Problem description:
From the line that contains "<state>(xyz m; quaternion" down to the last line of the data below, transcribe every line exactly.

Data section start

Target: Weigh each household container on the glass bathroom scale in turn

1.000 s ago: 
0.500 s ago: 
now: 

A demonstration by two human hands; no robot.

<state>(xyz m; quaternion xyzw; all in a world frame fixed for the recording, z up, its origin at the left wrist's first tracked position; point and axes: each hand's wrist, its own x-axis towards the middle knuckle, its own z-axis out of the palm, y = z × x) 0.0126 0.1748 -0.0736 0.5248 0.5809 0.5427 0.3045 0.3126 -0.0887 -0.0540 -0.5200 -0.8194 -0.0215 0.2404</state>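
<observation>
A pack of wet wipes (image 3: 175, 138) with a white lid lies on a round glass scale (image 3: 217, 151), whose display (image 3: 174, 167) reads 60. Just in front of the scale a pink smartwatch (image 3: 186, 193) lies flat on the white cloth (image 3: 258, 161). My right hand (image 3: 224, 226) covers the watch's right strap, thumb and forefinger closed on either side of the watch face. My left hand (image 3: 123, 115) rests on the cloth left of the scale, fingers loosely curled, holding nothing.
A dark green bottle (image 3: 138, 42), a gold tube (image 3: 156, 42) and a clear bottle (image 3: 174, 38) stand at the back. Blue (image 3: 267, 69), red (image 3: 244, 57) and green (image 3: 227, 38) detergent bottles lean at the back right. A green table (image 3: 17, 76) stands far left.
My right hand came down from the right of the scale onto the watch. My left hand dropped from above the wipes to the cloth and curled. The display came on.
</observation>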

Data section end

Answer section:
<state>(xyz m; quaternion xyzw; all in a world frame fixed for the recording, z up, its origin at the left wrist's first tracked position; point and axes: each hand's wrist, its own x-axis towards the middle knuckle, its own z-axis out of the palm, y = z × x) 0.0126 0.1748 -0.0736 0.5248 0.5809 0.5427 0.3045 0.3126 -0.0887 -0.0540 -0.5200 -0.8194 -0.0215 0.2404</state>
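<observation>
A pack of wet wipes (image 3: 175, 138) with a white lid lies on a round glass scale (image 3: 217, 151), whose display (image 3: 174, 167) reads 60. Just in front of the scale a pink smartwatch (image 3: 186, 193) lies flat on the white cloth (image 3: 258, 161). My right hand (image 3: 224, 226) covers the watch's right strap, thumb and forefinger closed on either side of the watch face. My left hand (image 3: 123, 115) rests on the cloth left of the scale, fingers loosely curled, holding nothing.
A dark green bottle (image 3: 138, 42), a gold tube (image 3: 156, 42) and a clear bottle (image 3: 174, 38) stand at the back. Blue (image 3: 267, 69), red (image 3: 244, 57) and green (image 3: 227, 38) detergent bottles lean at the back right. A green table (image 3: 17, 76) stands far left.
My right hand came down from the right of the scale onto the watch. My left hand dropped from above the wipes to the cloth and curled. The display came on.
</observation>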

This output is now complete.